Take a look at Table 4 column by column. You’ll notice that, for a given column, the error estimate decreases by roughly 50% for an increment in m for number of trials given by: 𝑛𝑝 × 10 × m where m = 0,1,2,….. For instance, in column 2, where 𝑛𝑝 = 2, the error estimate drops from 5.36% to 2.59% as the number of trials increase from 20 to 40.
With this, we move toward the third and final insight of this article series.
The Sorites paradox is a well-known philosophical puzzle that asks: "When does a pile of sand stop being a pile if we keep removing grains one by one?" It’s challenging to pinpoint the exact moment it ceases to be a pile because the change happens so gradually.
We face a similar challenge when trying to estimate Poisson probabilities using a Binomial distribution. The Poisson distribution is often used to model rare events over time. However, the Poisson model assumes an infinite number of possible trials, which makes it difficult to apply perfectly in the real world, where events are always limited by a finite number of trials.
To address this, we approximate the Poisson distribution using the Binomial distribution. But this raises a question: When is the approximation “good enough”? Just like it’s hard to say when a pile stops being a pile, it’s difficult to determine exactly when the Binomial approximation becomes sufficiently close to the Poisson distribution.
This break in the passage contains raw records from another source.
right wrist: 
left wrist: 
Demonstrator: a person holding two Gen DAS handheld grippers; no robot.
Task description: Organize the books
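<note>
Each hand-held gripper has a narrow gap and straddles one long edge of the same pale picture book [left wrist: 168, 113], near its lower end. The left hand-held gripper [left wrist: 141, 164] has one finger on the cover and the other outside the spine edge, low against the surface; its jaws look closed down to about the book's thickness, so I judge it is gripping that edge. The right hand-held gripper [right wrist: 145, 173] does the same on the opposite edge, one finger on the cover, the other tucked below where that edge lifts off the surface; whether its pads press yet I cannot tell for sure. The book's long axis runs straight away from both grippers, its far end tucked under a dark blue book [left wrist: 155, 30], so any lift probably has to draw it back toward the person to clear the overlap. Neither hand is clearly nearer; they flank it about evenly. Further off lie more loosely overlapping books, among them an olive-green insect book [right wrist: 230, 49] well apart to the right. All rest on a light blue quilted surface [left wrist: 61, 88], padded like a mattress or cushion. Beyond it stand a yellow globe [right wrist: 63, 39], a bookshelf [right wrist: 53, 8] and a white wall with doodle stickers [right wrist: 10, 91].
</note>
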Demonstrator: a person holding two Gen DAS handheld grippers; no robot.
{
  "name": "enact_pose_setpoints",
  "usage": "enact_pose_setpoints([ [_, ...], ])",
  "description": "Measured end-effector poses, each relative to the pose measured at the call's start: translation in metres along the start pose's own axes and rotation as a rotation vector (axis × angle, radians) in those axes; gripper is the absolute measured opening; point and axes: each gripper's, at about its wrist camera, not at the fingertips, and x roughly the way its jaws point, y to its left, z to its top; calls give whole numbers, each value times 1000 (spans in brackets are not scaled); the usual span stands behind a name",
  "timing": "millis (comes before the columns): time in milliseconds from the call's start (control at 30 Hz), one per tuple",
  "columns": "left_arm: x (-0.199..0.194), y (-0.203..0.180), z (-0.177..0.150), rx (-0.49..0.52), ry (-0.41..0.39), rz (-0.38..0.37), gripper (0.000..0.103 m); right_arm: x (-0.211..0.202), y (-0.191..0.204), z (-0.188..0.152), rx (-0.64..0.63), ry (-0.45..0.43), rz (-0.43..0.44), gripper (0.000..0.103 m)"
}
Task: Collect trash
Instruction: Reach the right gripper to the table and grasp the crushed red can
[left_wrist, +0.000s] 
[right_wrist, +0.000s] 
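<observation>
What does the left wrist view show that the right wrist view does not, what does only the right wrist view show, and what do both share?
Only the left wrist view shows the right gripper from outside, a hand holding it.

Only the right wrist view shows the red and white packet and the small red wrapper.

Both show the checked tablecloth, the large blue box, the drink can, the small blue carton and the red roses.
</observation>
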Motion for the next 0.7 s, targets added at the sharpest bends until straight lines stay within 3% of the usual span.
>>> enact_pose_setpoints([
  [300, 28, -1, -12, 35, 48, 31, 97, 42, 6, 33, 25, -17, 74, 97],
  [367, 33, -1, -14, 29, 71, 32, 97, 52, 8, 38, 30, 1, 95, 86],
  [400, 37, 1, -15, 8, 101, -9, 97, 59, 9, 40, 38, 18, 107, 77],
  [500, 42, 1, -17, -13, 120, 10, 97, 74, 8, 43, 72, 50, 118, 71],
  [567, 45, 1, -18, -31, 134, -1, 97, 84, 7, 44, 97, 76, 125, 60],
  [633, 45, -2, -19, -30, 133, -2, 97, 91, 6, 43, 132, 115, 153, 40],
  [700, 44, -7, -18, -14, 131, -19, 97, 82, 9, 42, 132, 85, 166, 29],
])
This is where error estimates come into play. By measuring the error—the difference between the Binomial estimate and the actual Poisson probability—we gain insight into the accuracy of the approximation. As we increase the number of trials in the Binomial model, the error gradually decreases. This is akin to adding more grains of sand to the pile until it’s unmistakably a pile again.
In this way, the error estimate acts as a guide, helping us decide when to stop worrying about the difference between the two models—much like accepting that removing a single grain of sand won’t suddenly make a pile disappear.
Conclusion:
In this article series, we’ve gradually evolved our understanding of probability distributions, starting with the basic Binomial distribution and moving toward the Poisson distribution. Initially, we examined how varying the number of trials and the probability of success in the Binomial distribution can lead to different levels of skewness and risk aversion, especially when agents face uncertain outcomes. Through this, we uncovered two key insights: first, high-performing agents may experience greater risk aversion due to potential negative surprises, and second, the positive skew that arises when we lower the probability of success shows the value of being the "Fool," willing to embrace uncertainty in the early stages of any endeavour.
We then expanded this model to include the Poisson distribution, which serves as a limiting case of the Binomial when the number of trials is large and the probability of success is small. We saw how error estimates and error thresholds (potentially another proxy for the agent’s risk appetite) provide a way to determine when the Binomial approximation is “good enough,” much like the Sorites paradox teaches us to accept gradual changes.
I hope you had fun diving into these ideas, sparring with them, agreeing, disagreeing, and everything in between. Until next time!